● **Required work**
Reproduce the section of the listing that begins at the line containing "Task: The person" and finishes at the line containing "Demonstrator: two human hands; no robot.". Include both end lines and nothing beyond them.

*** Data shown ***

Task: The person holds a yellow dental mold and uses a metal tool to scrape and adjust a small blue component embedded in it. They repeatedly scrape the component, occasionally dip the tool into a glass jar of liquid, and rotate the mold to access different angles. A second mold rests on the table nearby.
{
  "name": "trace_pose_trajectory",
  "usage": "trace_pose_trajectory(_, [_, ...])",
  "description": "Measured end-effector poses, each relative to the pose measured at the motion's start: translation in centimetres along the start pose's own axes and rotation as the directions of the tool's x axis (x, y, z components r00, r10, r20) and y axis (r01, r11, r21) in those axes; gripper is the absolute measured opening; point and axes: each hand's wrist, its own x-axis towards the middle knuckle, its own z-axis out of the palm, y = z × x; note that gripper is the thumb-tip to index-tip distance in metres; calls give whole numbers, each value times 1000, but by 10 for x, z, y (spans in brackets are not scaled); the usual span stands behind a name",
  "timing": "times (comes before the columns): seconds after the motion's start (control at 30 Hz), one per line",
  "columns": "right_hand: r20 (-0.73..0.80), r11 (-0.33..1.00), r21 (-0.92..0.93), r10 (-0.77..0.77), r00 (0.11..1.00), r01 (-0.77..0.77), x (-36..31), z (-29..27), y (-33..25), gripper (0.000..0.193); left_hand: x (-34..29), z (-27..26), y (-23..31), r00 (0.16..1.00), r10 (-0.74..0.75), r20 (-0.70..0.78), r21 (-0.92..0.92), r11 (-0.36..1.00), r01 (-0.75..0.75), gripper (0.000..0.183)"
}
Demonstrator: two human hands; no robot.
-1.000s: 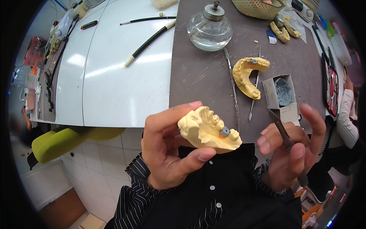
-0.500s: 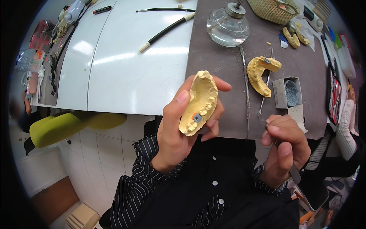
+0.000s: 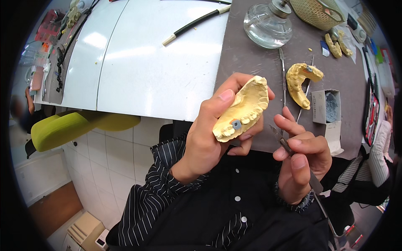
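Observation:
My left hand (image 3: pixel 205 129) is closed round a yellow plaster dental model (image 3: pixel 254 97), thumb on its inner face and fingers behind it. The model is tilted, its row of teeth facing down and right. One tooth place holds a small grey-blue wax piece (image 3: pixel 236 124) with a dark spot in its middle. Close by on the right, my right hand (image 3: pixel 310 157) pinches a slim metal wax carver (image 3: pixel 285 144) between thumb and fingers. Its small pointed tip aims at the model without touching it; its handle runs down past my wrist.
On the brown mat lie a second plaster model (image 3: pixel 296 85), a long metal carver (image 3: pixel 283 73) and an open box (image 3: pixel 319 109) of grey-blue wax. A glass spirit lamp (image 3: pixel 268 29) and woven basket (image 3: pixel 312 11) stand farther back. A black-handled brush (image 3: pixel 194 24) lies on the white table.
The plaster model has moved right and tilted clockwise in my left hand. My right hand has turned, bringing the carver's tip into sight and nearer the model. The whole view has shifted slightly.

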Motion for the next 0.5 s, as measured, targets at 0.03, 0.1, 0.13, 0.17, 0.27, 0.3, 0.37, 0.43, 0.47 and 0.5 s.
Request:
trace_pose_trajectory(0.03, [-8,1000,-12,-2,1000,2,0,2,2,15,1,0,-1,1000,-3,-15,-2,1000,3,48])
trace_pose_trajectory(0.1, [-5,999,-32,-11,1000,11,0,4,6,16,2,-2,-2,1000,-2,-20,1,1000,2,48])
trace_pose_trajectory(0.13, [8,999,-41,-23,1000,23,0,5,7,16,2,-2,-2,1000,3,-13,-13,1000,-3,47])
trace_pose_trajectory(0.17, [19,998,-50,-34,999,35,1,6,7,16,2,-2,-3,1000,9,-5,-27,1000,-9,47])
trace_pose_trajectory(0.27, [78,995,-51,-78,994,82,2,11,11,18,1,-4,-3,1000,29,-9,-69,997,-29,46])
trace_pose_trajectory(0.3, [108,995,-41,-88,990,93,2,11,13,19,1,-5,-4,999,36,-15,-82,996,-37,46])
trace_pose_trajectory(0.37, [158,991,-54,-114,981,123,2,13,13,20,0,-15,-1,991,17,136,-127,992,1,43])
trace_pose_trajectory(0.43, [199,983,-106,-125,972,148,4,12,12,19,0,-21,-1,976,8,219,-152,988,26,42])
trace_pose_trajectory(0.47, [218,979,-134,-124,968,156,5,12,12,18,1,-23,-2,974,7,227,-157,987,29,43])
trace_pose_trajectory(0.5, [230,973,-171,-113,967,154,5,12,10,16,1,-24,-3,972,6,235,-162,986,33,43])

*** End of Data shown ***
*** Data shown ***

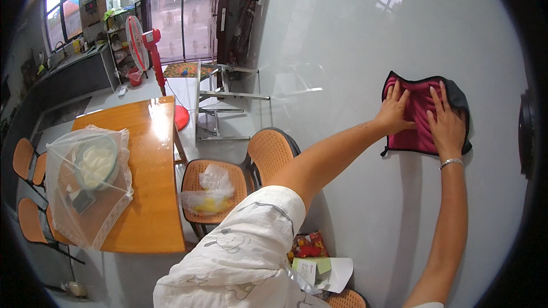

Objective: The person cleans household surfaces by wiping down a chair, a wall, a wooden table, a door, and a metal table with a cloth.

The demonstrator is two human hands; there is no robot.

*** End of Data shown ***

● **Answer area**
Task: The person holds a yellow dental mold and uses a metal tool to scrape and adjust a small blue component embedded in it. They repeatedly scrape the component, occasionally dip the tool into a glass jar of liquid, and rotate the mold to access different angles. A second mold rests on the table nearby.
{
  "name": "trace_pose_trajectory",
  "usage": "trace_pose_trajectory(_, [_, ...])",
  "description": "Measured end-effector poses, each relative to the pose measured at the motion's start: translation in centimetres along the start pose's own axes and rotation as the directions of the tool's x axis (x, y, z components r00, r10, r20) and y axis (r01, r11, r21) in those axes; gripper is the absolute measured opening; point and axes: each hand's wrist, its own x-axis towards the middle knuckle, its own z-axis out of the palm, y = z × x; note that gripper is the thumb-tip to index-tip distance in metres; calls give whole numbers, each value times 1000, but by 10 for x, z, y (spans in brackets are not scaled); the usual span stands behind a name",
  "timing": "times (comes before the columns): seconds after the motion's start (control at 30 Hz), one per line",
  "columns": "right_hand: r20 (-0.73..0.80), r11 (-0.33..1.00), r21 (-0.92..0.93), r10 (-0.77..0.77), r00 (0.11..1.00), r01 (-0.77..0.77), x (-36..31), z (-29..27), y (-33..25), gripper (0.000..0.193); left_hand: x (-34..29), z (-27..26), y (-23..31), r00 (0.16..1.00), r10 (-0.74..0.75), r20 (-0.70..0.78), r21 (-0.92..0.92), r11 (-0.36..1.00), r01 (-0.75..0.75), gripper (0.000..0.183)"
}
Demonstrator: two human hands; no robot.

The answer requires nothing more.